Combine LPC Parameters

---- The development secrets of wave-shaped splicing techniques and the compilation and decoding techniques of phoneme cannot be divided, among them, the LPC Technique (linear pre-test code-encoding technique) has produced a huge impact on the wave-shaped splicing technique.

---- LPC combination technology is essentially an inter-temporal wave-shaped code-making technique. It aims to reduce the transmission rate of domain signals.

---- The research on the combination of Chinese and Chinese language and the conversion of Chinese language and text with LPC Technology, the acoustic Institute of the Chinese Science and Technology Institute has done a lot of work in this area. In 1987, they introduced multi-pulse exciting LPC technology, and in 1989 they introduced vector quantum technology. After that, in 1993, they introduced code exciting technology, their work paid a great tribute to the use of the LPC combination technique in the Chinese-language combination.

---- The advantage of LPC combination technology is simplicity and simplicity. The combination of process quality is only a simple solution code and fight over the process.
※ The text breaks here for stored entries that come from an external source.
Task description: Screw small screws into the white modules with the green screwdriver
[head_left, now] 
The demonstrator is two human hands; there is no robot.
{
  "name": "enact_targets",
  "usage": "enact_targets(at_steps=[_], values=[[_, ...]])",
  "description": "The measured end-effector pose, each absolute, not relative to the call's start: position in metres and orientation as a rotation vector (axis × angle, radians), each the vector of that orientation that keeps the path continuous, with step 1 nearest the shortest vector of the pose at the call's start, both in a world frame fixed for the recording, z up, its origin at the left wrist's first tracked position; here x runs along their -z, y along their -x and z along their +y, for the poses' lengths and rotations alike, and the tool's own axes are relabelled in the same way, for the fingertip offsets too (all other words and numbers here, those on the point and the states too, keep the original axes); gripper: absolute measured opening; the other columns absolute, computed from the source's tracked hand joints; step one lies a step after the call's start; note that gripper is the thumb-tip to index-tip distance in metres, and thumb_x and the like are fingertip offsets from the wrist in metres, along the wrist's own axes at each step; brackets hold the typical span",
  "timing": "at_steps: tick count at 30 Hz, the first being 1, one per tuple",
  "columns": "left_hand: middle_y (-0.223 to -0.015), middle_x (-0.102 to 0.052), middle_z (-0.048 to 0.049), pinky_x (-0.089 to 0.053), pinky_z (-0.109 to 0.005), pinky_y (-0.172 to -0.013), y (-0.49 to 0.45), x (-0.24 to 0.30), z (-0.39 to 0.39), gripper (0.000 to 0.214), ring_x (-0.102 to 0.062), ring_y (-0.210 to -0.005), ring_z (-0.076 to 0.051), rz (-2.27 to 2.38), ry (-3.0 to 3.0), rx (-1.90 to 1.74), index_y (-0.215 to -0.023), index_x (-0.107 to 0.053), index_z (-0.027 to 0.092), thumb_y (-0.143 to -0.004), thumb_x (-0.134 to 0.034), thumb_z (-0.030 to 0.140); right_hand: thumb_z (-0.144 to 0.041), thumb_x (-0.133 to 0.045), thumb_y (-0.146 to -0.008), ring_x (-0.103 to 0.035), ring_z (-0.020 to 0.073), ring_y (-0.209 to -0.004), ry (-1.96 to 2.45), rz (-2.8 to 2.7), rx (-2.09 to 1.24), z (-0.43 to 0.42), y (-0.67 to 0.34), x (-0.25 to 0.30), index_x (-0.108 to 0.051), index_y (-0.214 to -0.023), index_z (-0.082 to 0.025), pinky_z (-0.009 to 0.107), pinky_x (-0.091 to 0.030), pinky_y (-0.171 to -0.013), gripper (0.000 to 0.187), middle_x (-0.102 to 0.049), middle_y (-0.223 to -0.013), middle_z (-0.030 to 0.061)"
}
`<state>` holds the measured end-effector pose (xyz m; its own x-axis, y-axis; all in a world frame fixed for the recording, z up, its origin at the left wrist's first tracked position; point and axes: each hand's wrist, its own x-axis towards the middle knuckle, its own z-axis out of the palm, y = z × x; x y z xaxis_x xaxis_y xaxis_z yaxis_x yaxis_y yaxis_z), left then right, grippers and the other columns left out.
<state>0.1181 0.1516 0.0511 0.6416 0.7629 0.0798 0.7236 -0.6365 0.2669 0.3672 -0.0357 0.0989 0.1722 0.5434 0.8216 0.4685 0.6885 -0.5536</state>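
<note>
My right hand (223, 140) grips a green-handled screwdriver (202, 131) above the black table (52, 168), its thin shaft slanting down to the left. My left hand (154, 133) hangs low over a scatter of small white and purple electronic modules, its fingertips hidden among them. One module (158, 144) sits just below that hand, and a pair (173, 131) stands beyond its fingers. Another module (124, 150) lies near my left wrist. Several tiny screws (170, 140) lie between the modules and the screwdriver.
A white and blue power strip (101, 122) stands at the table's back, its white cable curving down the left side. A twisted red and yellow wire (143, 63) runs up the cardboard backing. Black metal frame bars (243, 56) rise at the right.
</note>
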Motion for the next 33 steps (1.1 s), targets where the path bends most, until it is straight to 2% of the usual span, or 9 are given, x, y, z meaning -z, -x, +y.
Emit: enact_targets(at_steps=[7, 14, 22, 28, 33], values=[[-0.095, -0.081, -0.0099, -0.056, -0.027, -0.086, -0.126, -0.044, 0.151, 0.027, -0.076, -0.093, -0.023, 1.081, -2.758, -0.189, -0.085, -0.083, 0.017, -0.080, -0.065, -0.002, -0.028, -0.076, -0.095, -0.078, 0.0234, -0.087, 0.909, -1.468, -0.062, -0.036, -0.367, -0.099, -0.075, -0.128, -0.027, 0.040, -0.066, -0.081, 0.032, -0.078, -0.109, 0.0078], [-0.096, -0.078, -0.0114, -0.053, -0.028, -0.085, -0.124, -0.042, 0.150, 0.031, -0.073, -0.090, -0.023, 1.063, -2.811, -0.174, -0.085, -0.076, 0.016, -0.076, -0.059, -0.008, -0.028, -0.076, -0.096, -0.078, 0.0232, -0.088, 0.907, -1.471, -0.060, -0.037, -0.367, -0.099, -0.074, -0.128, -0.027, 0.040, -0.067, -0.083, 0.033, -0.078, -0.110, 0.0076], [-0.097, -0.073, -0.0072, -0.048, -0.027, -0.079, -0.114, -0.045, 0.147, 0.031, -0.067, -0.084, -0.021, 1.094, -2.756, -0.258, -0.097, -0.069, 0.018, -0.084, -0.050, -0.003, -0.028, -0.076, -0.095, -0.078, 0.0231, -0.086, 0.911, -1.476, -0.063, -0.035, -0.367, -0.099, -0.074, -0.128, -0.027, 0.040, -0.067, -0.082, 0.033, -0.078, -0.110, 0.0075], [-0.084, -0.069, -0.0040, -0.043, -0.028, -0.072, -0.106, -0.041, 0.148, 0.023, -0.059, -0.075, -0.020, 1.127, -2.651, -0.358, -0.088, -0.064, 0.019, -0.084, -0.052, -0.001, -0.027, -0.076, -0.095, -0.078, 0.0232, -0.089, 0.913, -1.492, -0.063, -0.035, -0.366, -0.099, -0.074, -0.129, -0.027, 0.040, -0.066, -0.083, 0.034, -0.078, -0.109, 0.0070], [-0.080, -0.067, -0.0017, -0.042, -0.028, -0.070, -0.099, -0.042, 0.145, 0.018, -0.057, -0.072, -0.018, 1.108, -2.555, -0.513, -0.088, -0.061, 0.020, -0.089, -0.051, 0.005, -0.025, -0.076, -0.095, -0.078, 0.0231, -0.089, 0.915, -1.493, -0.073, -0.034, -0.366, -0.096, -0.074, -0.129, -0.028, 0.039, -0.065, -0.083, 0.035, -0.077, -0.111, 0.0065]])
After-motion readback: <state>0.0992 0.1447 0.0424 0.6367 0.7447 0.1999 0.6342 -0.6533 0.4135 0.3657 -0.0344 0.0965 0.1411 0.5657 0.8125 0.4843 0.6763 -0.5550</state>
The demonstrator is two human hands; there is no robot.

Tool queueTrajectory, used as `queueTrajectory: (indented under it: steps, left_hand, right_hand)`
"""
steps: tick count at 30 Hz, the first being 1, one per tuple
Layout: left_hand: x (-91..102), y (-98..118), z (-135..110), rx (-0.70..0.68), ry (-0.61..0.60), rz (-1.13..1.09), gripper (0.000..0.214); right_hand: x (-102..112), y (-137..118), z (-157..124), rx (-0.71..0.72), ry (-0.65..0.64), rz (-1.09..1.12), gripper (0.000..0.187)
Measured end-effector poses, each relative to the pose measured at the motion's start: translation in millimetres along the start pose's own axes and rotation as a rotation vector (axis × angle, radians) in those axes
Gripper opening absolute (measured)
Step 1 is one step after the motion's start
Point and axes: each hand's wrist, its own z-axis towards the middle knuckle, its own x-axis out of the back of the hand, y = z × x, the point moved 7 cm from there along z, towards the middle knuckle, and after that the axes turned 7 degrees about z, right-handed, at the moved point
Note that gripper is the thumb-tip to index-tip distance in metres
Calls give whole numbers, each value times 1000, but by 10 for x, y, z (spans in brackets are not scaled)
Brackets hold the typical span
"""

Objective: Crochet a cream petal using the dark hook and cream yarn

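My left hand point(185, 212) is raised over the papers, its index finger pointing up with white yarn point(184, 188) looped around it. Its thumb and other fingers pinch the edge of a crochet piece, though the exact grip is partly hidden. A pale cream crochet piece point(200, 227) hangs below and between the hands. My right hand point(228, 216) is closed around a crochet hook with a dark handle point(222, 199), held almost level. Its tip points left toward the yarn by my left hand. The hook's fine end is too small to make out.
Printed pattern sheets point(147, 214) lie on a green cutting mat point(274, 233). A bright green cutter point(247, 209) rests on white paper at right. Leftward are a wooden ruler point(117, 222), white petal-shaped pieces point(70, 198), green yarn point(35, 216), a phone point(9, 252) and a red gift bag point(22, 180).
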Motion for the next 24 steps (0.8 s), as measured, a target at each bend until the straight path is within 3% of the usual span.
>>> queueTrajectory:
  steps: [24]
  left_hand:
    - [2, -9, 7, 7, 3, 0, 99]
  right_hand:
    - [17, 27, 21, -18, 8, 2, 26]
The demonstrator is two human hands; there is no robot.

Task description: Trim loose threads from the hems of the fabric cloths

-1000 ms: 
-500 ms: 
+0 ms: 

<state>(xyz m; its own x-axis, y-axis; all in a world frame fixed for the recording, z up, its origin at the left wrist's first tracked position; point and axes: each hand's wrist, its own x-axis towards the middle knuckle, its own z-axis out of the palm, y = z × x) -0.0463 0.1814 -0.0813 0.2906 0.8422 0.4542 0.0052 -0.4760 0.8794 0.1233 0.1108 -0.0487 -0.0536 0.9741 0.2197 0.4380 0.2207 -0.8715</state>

In addition, the base element formed by the wave-shaped splicing technique is the wave-shaped data of the phoneme, saving the whole message of the phoneme, however, for a single dollar combination, it is enough to gain a high degree of self-sufficiency.

---- However, there is a huge distinction between the voice in the Self-ran language stream and the voice in the isolated form, for example, if only the standalone voices of the standalone scripts are attached together, the quality of the entire language stream must be unreasonable. In essence, LPC technology is only a recording + replaying method, the effect of integrating LPC into a whole continuous language stream into a technology is unreasonable. Therefore, the combination of LPC and other technologies must be combined to demonstrate the quality of LPC.

---- A typical text-to-speech conversion system principle diagram based on the single-audio festival and vqlpc (vector-based LPC) technique is shown in figure 3.

Psola Fixation

---- The psola combination technique (the same-step heap technique) proposed at the end of 1980s added a new active force to the wave-shaped combination technique. Psola technique is designed to control the frequency, duration, and intensity of voice signals. These parameters are essential to the rhyme control system and revision of the phoneme, compared with LPC, psola has better adaptability and adaptability, and can combine to produce a high degree of speech.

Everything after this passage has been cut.